In the records below, find each line holding the word "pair" and copy it.

Entries taken from a collection
==========

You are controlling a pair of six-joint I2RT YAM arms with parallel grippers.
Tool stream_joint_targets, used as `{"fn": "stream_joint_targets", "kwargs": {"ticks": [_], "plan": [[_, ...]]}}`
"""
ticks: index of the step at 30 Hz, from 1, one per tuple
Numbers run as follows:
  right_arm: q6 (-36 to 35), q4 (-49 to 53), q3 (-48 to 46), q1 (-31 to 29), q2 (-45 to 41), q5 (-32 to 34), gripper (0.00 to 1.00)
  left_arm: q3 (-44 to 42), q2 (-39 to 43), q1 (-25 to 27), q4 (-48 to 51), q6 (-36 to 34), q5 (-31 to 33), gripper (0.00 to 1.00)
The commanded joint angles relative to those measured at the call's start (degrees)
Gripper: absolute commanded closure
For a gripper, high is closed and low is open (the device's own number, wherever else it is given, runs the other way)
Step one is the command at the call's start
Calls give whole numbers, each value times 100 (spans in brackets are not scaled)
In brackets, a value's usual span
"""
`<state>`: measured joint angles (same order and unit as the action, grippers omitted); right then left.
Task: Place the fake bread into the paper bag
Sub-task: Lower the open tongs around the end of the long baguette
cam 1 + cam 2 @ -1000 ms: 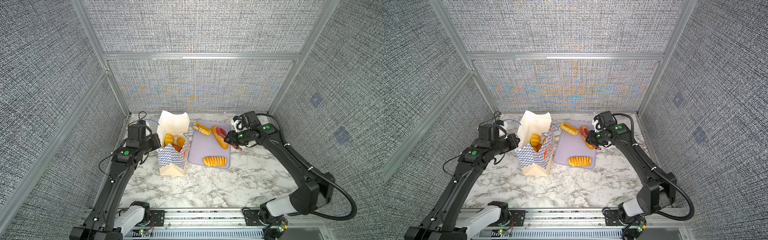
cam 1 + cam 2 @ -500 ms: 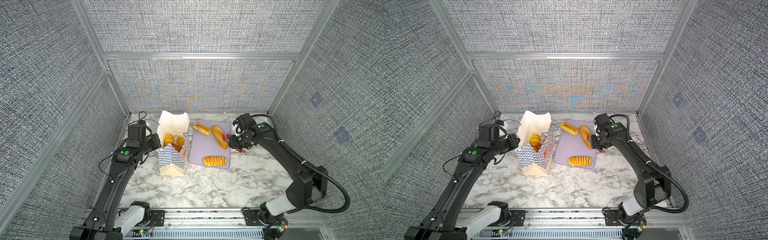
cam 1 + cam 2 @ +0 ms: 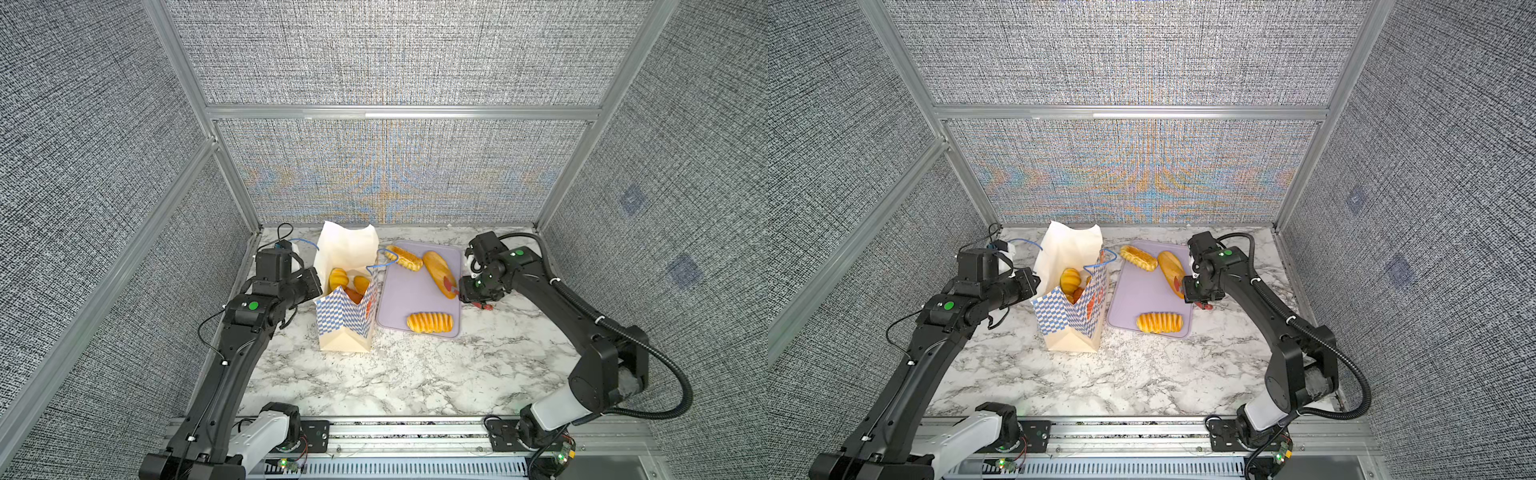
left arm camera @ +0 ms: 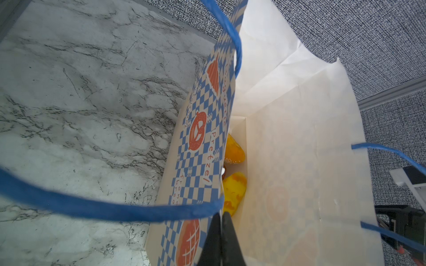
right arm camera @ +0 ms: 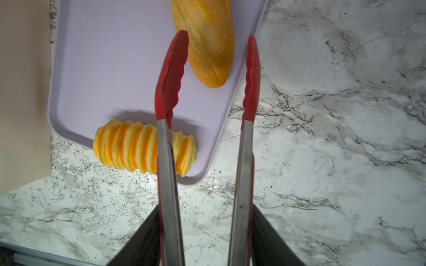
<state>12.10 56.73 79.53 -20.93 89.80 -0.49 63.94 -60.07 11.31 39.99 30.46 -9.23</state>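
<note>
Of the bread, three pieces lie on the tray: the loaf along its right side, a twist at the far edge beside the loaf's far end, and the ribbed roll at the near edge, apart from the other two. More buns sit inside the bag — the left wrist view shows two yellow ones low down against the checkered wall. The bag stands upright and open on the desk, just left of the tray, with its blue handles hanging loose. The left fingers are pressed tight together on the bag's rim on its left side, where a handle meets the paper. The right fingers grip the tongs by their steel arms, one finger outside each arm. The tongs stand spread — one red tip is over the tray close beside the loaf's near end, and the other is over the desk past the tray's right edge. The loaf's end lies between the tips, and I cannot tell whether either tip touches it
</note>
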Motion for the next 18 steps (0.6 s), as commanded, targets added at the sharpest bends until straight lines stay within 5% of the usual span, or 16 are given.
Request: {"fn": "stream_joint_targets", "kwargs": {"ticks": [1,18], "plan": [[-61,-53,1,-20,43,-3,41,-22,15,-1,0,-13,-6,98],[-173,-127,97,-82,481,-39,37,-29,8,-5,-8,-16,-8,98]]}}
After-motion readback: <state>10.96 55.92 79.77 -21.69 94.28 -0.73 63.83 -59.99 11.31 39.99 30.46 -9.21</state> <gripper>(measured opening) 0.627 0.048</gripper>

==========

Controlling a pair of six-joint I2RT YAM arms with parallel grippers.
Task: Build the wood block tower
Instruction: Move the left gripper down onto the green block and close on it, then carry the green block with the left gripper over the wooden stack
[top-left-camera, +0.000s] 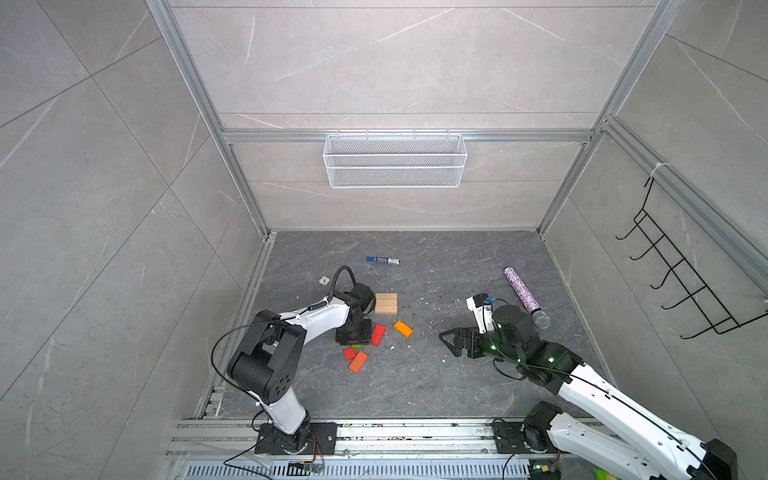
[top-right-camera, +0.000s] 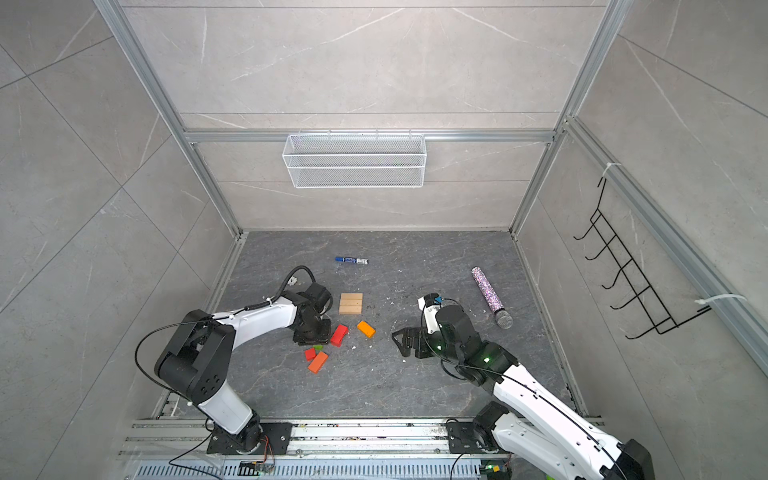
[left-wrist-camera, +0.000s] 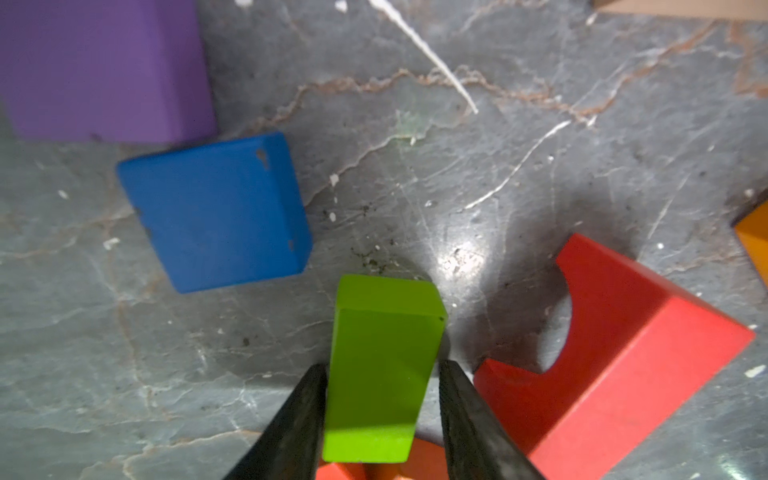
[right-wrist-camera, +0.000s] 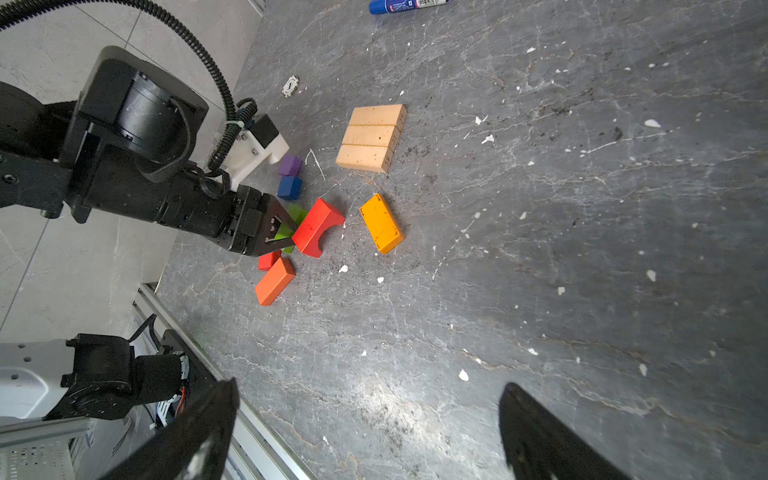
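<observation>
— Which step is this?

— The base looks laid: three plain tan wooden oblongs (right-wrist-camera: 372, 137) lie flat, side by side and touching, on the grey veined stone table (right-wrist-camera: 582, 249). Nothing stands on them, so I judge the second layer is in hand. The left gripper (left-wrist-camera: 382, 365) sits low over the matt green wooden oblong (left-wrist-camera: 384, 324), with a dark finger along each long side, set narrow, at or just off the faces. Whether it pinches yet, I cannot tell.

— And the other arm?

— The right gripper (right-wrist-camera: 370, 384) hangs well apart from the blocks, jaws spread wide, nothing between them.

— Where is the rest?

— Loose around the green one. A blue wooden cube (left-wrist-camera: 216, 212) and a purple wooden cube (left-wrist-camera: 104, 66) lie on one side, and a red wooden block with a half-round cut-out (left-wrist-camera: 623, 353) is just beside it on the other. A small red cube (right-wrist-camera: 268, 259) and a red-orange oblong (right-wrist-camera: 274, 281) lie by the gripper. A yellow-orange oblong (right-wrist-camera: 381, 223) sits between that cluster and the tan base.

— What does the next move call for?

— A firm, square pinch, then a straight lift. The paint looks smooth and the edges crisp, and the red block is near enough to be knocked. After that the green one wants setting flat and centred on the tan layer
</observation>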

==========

● **Exercise solution**:
You are controlling a pair of six-joint I2RT YAM arms with parallel grippers.
Controlling a pair of six-joint I2RT YAM arms with parallel grippers.

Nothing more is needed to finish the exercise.